A central element of Tuesday’s report was the most recent and pronounced drop in the US trade deficit with China, which collapsed approximately one third to 9.5 billion dollars in June, its lowest level since February 2004. Throughout five consecutive months of reductions, it has been reduced by 22.2 billion dollars, which is equivalent to a decrease of 70%.

The US and China commercial negotiators gathered last week in Sweden in the last round of dialogue on the commercial war that has intensified since Trump’s return.

Currently, EU imposes a 30% tariff on most Chinese imports, which has caused a strong fall in the traffic of goods from China. Imports from China dropped to 18.9 billion dollars, the lowest level since 2009.

Commercial negotiators have recommended that Trump extend the deadline of August 12 so that the current tariff rate expires and rises to more than 100%, level at which it was briefly earlier this year after a series of reciprocal increases by both parties.

“We are very close to an agreement,” Trump said Tuesday in an interview with CNBC. “We are going very well with China.”

The deficit with China was not the only one that was reduced. Amid a continuous stagnation in commercial conversations with Canada and strong tariffs imposed on cars, steel and aluminum, the commercial gap with the northern eu neighbor was the lowest in almost five years, with 1.3 billion dollars.

The trade deficit with Germany also decreased, located at 3.8 billion dollars, the lowest level in five years.
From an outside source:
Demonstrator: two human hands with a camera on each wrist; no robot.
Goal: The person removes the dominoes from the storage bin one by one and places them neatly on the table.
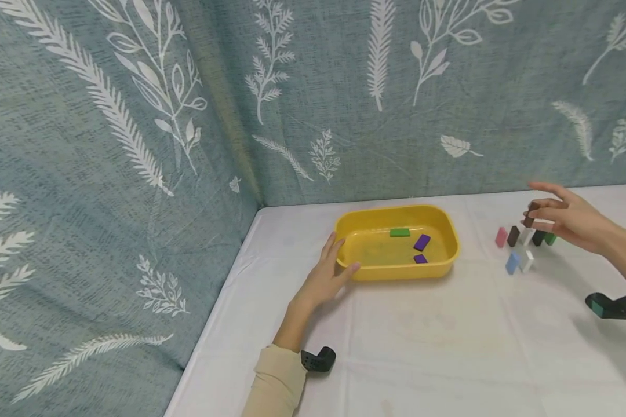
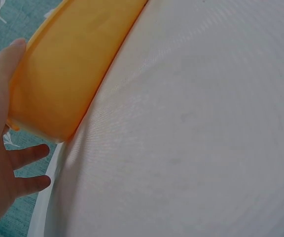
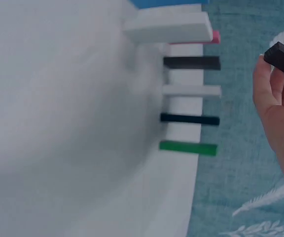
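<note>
In the head view, my left hand holds the left end of a yellow tray, thumb at the front rim and fingers along the end. The left wrist view shows two fingers of it straight and off the wall. Inside the tray lie a green block and two purple blocks. At the right, my right hand pinches a dark brown block between thumb and fingers, raised above a row of standing blocks. The index finger stretches out away from that block.
The row has pink, dark brown, white, black and green blocks. Nearer stand a blue block and a white one. A patterned curtain borders the white table behind and left.
</note>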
But a couple of key commercial partners from Asia – Taiwán and Vietnam – recorded record surpluses.

Weakening of the service sector

The effects of tariffs showed signals last month also affecting the internal services sector, which represents approximately two thirds of the total economic activity.

The business activity stagnated unexpectedly in July, with few changes in orders and additional weakening in employment, even while the costs of inputs increased to the highest rate in almost three years, which highlights the persistent impact of political uncertainty around tariffs on companies.

The Index of Purchasing Managers (PMI) of the non -manufacturing sector of the Institute for Supply Management (ISM) fell to 50.1 last month from 50.8 in June. The economists surveyed by Reuters had planned that the PMI of Services would rise to 51.5. A PMI reading above 50 indicates growth in the services sector, which represents more than two thirds of the economy.

Employment measurement in report services descended to 46.4, the lowest level since March, compared to 47.2 in June. He has indicated contraction in four of the last five months, and this reading followed the surprisingly weak employment report published last week by the US Department of Labor.

Meanwhile, inflationary pressures continue to increase. The paid price index rose to 69.9, the highest level since October 2022, from 67.5 in June.

Until now, inflation has remained moderate largely because companies have been selling accumulated merchandise before the entry into force of import tariffs, but last week’s data showed that prices in some categories of goods, such as home furniture and recreational items, have begun to quickly rise.

The most moderate inflation in the services sector has helped maintain general inflation under control, but the ISM data questions whether that trend will continue or if it will further fell concerns about the possible appearance of a stagflation.

The respondents in the ISM survey often mentioned tariffs as an obstacle. “Commercial uncertainty is leading customers to reassess the viability of projects in certain sectors, resulting in some delays or cancellations,” said a respondent of the construction sector.